Source: Summit News
A scientist at the Fred Hutchinson Cancer Center in Seattle claims to have located genetic sequences from early coronavirus cases in China and says that they show the virus was circulating in Wuhan before any cases were linked to the infamous wet market.
Virologist Jesse Bloom has over 30 samples that are genetically more similar to bat coronaviruses than any other previously known sequences. The samples were originally submitted as part of a Wuhan University project.
Bloom says he recovered the data that was deleted from a US National Institutes of Health database by searching on Google Cloud. The NIH allowed the deletion of data from its databases in June 2020 by a Chinese scientist who originally submitted it, according to reports.
The data then also disappeared from there China National GeneBank where it had previously resided.
It turns out that mention of the sequencing project in question (PRJNA612766) also disappeared from China National GeneBank (CNGB) shortly after it was removed from the NIH Sequence Read Archive. (2/n)
— Bloom Lab (@jbloom_lab) June 23, 2021
It “seems likely that the sequences were deleted to obscure their existence,” Bloom notes in the paper.
Bloom also notes that the finding indicates that samples being used by the WHO and other bodies to investigate the origins of the pandemic could be incomplete or inaccurate.
The study “shows that there are additional sequences from relatively early in the outbreak that are still unknown, and in some cases have mutations that suggest they are probably evolutionarily older than the viruses from the Huanan Seafood Market,” Bloom said in an email to CNN.
Instead, early Huanan Seafood Market #SARSCoV2 viruses are more different from bat coronaviruses than #SARSCoV2 viruses collected later in China and even other countries. @lpipes @ras_nielsen give nice technical analysis at https://t.co/d18fFjNyPX (9/n)
— Bloom Lab (@jbloom_lab) June 22, 2021
“They’re three steps more similar to the bat coronaviruses than the viruses from the Huanan fish market,” Bloom outlined.
Bloom’s paper has not been peer reviewed, but already seems to be annoying other scientists cited in the CNN report, with microbial pathogenesis professor Andrew Preston stating that Bloom “appears to be pointing towards a deliberate cover up by Chinese authorities of early sequence data from Wuhan.”

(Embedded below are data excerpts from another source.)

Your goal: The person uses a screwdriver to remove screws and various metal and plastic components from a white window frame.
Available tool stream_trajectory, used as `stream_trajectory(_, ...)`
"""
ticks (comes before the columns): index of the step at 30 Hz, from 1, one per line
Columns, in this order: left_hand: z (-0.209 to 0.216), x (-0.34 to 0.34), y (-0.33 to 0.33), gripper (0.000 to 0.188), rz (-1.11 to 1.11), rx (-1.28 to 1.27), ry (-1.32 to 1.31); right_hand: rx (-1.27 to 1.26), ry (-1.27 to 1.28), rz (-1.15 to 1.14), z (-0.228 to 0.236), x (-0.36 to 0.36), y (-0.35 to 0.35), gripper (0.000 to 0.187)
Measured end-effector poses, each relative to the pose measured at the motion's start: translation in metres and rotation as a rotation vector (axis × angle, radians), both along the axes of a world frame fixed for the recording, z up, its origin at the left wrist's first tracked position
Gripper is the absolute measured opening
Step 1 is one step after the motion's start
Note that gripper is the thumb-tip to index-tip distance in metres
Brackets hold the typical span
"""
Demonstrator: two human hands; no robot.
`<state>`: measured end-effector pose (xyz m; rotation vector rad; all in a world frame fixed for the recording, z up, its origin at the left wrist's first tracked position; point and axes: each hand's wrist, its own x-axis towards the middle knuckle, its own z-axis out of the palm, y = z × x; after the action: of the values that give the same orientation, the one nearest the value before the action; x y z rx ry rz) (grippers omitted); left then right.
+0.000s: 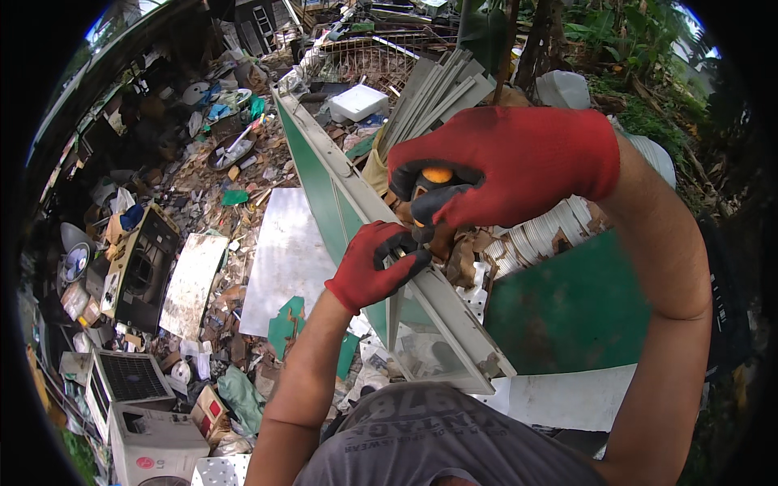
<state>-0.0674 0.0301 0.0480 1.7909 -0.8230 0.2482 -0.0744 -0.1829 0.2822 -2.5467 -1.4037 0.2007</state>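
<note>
A long, pale metal door or window frame (462, 320) stands on edge in front of me, running from far left to near right. Green panels (314, 174) and a clear glass-like pane (417, 340) are set in it. My left hand (369, 267), in a red and black glove, rests at the frame's top edge, thumb and fingers curled round a small part there that is mostly hidden. Above it, my gloved right hand (510, 166) is closed round a screwdriver-like tool with an orange and black handle (438, 174). The tool's lower end is near my left fingertips; its tip is hidden.
Scrap covers the ground. At left lie white sheets (279, 259), an old appliance casing (142, 267) and air-conditioner units (154, 441). A green panel (567, 312) lies at right. Beyond the frame are a white basin (358, 103) and stacked pale strips (433, 97).
</note>
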Motion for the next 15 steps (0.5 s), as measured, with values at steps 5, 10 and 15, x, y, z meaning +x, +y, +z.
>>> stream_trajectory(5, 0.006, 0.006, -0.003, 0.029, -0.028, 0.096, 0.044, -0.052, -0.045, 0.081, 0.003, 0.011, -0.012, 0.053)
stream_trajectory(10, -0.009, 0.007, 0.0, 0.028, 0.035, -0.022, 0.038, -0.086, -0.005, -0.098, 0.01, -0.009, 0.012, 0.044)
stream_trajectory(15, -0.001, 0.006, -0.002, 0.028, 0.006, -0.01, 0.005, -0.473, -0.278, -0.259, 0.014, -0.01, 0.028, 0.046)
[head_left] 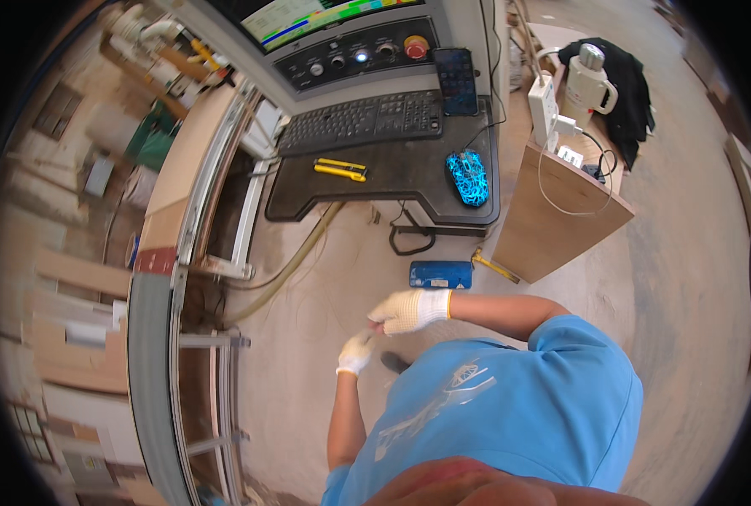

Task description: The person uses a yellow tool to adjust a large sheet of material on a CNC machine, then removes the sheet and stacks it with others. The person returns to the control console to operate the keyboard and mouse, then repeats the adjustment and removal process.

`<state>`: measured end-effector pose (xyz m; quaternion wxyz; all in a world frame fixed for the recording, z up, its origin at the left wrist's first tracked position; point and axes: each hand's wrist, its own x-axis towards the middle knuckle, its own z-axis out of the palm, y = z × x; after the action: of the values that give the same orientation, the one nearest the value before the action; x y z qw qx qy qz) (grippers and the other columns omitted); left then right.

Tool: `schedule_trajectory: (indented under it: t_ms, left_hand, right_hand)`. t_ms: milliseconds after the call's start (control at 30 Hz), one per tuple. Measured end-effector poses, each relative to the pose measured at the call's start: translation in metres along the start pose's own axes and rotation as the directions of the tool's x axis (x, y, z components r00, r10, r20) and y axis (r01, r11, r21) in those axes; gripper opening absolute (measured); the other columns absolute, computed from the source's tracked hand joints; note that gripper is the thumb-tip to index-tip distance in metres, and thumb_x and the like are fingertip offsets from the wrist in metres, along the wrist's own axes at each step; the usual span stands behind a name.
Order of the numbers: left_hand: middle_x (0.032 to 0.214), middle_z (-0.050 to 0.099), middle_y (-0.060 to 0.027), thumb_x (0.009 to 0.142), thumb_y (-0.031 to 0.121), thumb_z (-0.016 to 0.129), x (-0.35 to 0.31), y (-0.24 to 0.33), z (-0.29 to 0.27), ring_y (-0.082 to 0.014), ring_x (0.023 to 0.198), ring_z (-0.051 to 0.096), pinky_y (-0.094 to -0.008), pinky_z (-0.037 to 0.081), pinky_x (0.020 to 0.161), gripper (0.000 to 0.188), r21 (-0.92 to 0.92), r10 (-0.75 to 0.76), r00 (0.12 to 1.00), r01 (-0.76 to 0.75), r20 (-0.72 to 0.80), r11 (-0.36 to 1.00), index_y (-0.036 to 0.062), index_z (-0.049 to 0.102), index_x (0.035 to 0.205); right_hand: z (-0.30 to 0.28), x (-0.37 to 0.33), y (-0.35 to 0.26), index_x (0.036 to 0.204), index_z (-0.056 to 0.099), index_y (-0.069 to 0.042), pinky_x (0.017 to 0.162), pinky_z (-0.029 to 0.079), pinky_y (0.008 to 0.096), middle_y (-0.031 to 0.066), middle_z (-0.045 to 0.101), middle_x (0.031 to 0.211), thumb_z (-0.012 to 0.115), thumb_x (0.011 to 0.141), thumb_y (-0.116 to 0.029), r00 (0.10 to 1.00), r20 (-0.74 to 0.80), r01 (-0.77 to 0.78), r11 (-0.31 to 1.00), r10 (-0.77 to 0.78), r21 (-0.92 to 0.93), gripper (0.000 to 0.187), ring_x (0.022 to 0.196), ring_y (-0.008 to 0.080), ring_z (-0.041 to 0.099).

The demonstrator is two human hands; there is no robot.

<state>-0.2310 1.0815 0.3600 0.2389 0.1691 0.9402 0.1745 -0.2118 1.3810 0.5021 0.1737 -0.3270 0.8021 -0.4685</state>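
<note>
Both my hands wear cream knitted work gloves and meet in front of my blue shirt, over the floor. My right hand (409, 311) comes in from the right, its fingers curled down toward the left. Just below it, my left hand (357, 351) reaches up so that the fingertips of both hands touch or overlap. A small pinkish patch shows where they meet; whether it is bare fingertips or something held is too small to tell. The fingers of both hands look closed together. Nearest to the right hand, a blue box-shaped thing (440, 275) lies beyond the wrist.
Ahead stands a control console with a red knob (416, 47), keyboard (363, 121), phone (455, 82), yellow utility knife (340, 169) and patterned blue mouse (467, 178). A wooden stand (561, 211) carries a jug (588, 84) and power strip (543, 112). A hammer (495, 266) is below; a machine rail (158, 363) runs left.
</note>
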Motion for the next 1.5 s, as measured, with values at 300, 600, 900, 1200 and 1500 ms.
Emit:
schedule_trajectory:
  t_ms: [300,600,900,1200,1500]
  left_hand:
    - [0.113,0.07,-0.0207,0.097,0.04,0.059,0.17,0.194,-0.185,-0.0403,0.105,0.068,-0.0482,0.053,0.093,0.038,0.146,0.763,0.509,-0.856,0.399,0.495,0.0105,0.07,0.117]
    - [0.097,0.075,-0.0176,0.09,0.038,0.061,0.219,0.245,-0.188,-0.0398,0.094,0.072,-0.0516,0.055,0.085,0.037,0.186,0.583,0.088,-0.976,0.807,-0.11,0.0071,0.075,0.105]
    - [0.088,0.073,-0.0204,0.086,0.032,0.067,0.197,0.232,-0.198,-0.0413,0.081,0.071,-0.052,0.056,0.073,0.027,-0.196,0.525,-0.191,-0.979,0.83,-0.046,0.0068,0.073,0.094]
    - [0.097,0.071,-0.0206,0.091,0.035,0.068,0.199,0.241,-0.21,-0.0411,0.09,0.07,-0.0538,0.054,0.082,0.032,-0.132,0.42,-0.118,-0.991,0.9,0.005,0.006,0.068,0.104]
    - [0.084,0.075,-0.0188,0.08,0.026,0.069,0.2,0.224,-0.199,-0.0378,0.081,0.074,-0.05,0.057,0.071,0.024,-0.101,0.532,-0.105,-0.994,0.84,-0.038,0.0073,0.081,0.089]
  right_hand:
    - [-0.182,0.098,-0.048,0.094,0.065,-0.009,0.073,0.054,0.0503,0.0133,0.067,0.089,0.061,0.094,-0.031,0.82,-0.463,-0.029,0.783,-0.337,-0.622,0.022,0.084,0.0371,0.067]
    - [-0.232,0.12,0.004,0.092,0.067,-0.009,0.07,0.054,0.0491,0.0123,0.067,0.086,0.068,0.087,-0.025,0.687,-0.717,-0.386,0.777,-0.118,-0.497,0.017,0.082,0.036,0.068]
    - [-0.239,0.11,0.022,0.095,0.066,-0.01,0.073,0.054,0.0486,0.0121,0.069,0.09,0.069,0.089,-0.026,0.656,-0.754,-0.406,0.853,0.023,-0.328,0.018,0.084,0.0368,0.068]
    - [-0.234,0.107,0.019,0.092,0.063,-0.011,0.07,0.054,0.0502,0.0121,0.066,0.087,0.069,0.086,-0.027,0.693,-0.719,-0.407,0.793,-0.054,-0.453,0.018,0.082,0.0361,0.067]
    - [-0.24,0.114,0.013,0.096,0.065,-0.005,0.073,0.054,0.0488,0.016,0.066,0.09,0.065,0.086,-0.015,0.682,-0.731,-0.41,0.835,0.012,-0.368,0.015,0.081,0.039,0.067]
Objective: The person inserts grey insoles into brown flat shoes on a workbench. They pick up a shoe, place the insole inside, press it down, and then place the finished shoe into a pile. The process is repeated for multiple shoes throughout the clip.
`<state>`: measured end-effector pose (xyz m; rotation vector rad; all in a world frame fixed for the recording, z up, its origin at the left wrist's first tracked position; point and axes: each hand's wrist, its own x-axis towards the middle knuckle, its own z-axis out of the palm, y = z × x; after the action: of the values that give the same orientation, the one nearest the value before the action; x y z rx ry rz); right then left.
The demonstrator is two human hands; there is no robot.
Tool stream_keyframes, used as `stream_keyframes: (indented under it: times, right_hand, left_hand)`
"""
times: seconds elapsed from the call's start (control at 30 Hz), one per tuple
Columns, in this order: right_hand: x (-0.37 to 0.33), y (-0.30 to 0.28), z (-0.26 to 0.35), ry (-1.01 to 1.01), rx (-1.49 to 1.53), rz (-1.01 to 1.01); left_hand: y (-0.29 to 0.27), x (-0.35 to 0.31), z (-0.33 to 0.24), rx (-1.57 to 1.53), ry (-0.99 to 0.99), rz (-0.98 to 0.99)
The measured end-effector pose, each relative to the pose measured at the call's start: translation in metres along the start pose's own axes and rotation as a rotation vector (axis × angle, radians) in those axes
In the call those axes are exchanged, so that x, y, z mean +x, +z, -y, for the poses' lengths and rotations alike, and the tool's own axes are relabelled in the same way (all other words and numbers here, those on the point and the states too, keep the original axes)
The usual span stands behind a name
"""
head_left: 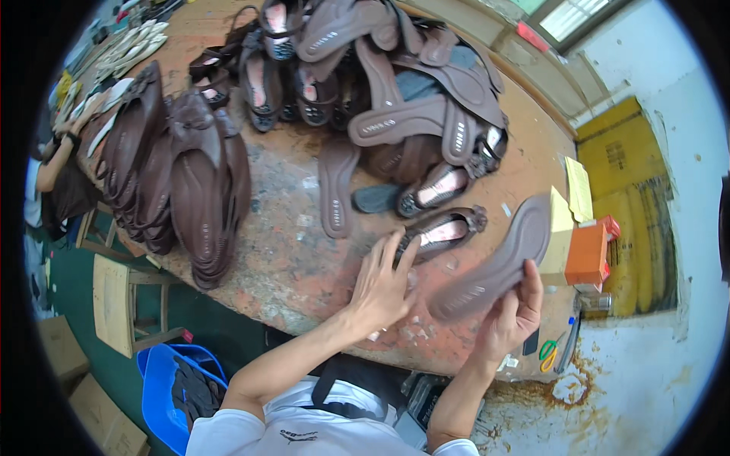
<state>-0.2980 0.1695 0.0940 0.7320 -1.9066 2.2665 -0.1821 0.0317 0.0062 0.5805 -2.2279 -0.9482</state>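
Observation:
My right hand [511, 323] grips a brown insole [498, 262] by its side edge, thumb and fingers pinching it, above the right part of the table. The insole is slightly blurred. My left hand [382, 285] reaches over the table with its fingers spread, the tips at the near end of a dark openwork shoe [445, 230] with a pink-white inside. Whether the fingertips touch that shoe, I cannot tell. Just beyond lies another dark shoe [441, 187], beside a grey-blue insole-shaped pad [378, 199]. A loose brown insole [336, 190] lies flat left of it.
Brown insoles and dark shoes are heaped at the table's [281, 281] back. Stacked brown uppers or sandals [205, 190] stand left. Orange box [587, 254] and scissors [547, 356] lie right. A blue bin [163, 395] and wooden stool [114, 304] stand below; another person's arm [57, 163] shows far left.

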Motion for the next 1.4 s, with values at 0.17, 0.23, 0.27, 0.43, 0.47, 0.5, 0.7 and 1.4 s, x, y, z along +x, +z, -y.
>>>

Yet that directly correlates with reports that initial genetic sequences of COVID-19 were deleted, destroyed or hidden from WHO investigators.
Bloom noted this within his tweet thread:
There are also broader implications. First, fact this dataset was deleted should make us skeptical that all other relevant early Wuhan sequences have been shared. We already know many labs in China ordered to destroy early samples: https://t.co/3Uol5gdwON (16/n) pic.twitter.com/ajtm8SxfVu
— Bloom Lab (@jbloom_lab) June 22, 2021
The WHO dismissed the lab leak hypothesis within a few hours of visiting the Wuhan lab back in February, yet it did not have early case data, early virus sequences or patient samples.
You didn’t get early case data, early sequencing data, not even market data. No banked samples, no patient samples. A paper just showed no bats or pangolins in Wuhan markets 2017-19.
You were shown the BSL4 although SARSrCoV work was BSL2/3. Didn’t ask for WIV database/records.
— Alina Chan (@Ayjchan) June 23, 2021
Bloom also noted that he is confident that more information will come to light even if further investigations are stymied, and that ‘trust based systems in science’ need to be examined to determine if they were used to hide data on the pandemic origins:
Second major implication is that it may be possible to obtain additional information about early spread of #SARSCoV2 in Wuhan even if efforts for more on-the-ground investigations are stymied. (18/n)
— Bloom Lab (@jbloom_lab) June 22, 2021
Third major implication is that scientists need to stay focused on data-driven study of #SARSCoV2 origins / early spread. After spending the last 4 months studying this closely, I am cautiously optimistic that additional relevant data are still likely to come to light. (23/n)
— Bloom Lab (@jbloom_lab) June 22, 2021
Bloom’s findings add to the increasing stockpile of evidence indicating that not only did the virus originate outside of the wet market, but that a cover up was instigated to obscure the fact.
As we reported earlier this month, there are now multiple studies that confirm “COVID-19 has a genetic footprint that has never been observed in a natural coronavirus.”
The genome sequencing of the virus ‘CGG-CGG’ does not occur in nature, yet it is the exact combination commonly used in ‘gain of function’ research, which is known to have been used with coronaviruses at the Wuhan Institute of Virology.